Layer 2 — topology resolution (derivable, then one small registry):
shard_key = FNV1a(tenant + project + execution_affinity) % shard_count
→ region + cell + shard (ResultCoordinates::shard_key)
physical = noetl/env=…/region=…/cell=…/shard=…/tenant=…/project=…/
date=…/execution=…/results/<step>/<frame>/<row>/<attempt>.<ext>
(ResultCoordinates::physical_key)
A consumer that knows (tenant, project, execution_id) derives the
home cell/shard and the object key with zero central lookup. The only
registry is the small, slow-changing cell endpoint map (cell →
provider/bucket/endpoint).
-
Wired: the worker stamps
reference.uri(the logical URI) additively on over-budget results (stamp_logical_uri,command.rs:1547). -
Unconsumed: nothing reads
reference.uriyet. The server still mints + resolves the legacy opaquenoetl://execution/...ref; the result store is still Postgres JSONB. -
Proposed (R02c + materializer): server/orchestrator parse accepts
both shapes (back-compat); the materializer writes Feather at
physical_key; the read path resolves the logical URI → physical key → object fetch. Flip minting so the logical URI is the stored ref only after the read path proves out.

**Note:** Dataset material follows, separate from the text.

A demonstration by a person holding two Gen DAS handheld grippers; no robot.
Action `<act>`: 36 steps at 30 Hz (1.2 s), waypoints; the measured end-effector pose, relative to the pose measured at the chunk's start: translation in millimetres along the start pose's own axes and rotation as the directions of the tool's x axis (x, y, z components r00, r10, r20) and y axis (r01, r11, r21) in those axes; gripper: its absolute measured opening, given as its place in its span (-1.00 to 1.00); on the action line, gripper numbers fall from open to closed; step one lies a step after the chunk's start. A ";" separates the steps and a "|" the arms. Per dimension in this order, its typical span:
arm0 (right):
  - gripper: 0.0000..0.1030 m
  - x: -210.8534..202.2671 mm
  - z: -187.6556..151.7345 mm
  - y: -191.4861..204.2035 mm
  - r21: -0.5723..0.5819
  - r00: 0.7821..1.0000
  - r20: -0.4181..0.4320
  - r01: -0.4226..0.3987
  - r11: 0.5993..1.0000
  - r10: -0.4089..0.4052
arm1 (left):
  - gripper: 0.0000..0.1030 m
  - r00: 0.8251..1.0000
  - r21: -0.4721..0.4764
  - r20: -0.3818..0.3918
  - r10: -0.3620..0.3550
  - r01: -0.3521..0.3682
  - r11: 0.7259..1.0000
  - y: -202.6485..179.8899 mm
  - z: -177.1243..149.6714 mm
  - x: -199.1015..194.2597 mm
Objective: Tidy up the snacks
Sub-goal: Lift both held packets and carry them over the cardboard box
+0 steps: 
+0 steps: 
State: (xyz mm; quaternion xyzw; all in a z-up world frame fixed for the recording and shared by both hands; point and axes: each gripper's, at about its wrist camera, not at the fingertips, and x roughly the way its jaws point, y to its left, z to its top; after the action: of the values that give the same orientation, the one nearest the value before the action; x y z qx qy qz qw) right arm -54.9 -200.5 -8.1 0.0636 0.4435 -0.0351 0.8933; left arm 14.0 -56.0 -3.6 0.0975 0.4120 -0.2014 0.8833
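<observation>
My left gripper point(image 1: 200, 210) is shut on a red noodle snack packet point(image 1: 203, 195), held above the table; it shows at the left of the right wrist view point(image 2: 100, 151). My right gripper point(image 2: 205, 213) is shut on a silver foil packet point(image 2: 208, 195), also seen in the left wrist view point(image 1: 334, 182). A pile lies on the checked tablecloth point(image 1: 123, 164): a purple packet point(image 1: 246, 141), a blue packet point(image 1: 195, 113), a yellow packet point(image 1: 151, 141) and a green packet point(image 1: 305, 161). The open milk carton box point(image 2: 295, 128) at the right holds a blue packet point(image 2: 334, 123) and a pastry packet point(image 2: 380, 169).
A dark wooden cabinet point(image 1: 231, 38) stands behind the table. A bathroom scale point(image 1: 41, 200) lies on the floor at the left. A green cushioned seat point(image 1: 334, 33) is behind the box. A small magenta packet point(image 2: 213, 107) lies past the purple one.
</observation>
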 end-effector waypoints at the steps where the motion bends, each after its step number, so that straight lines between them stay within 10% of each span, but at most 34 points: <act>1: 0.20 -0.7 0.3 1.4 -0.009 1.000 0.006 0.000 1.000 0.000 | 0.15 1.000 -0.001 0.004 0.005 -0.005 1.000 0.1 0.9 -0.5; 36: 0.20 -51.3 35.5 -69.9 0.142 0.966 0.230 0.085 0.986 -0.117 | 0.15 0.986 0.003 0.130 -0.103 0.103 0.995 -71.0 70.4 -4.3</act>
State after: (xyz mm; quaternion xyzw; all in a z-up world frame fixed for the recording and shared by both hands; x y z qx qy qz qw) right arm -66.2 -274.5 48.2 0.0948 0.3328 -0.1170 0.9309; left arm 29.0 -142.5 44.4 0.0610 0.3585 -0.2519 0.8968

The derivation gives (region, cell, shard); turning a cell into a
concrete bucket/endpoint needs the cell endpoint map. IMPLEMENTED
(Phase C, 2026-06-23): a small server-served, cacheable registry
(GET /api/internal/cells → cell → {provider, bucket, endpoint, region}), seeded from ops config — dozens of entries, not a per-fetch
SPOF (server#262 →
noetl-server v3.42.0; resolves OQ6). Single-cell deployments (today)
resolve every cell to the one configured bucket; the registry is the seam
that lets the grid grow without changing names. Default-off until a future
rollout enables the read path.
The load-bearing correctness decision. Three atomic kinds, different treatment:
| Atomic kind | Replay safety | Treatment |
|---|---|---|
| Condition evaluation | Pure — re-derives free | Local + async publish; never blocks. |
| Tool, no side effect | Re-runnable | Local + async publish. |
| Tool with side effect | Not replay-safe | Resume must not re-dispatch a cycle whose result URN already exists. |
Before a resumed execution re-dispatches a side-effecting tool for
(execution_id, step, frame, row, attempt), it checks whether the derived
result URN already exists (object HEAD / cycle acked). If it does, the
cycle is skipped and the recorded result adopted. Open (§7): how a
tool declares itself side-effecting — proposed as a tool-registry
attribute (side_effecting: true) so the barrier knows where to block.
- Stored (in object store): the result payload bytes — Arrow Feather for tabular, JSON/Parquet for non-tabular.
-
Derived (never carried): the location — computed from the
logical URI via
physical_key. -
Carried inline (in the event, all tiers): the bounded
extractedpredicate block — enough to evaluate guards/fan-out without a fetch.
The size threshold that gates inline-vs-reference selects the tier:
- Small result → inline in the event; no object-store write.
-
Over-budget tabular → Arrow Feather at the resolved key.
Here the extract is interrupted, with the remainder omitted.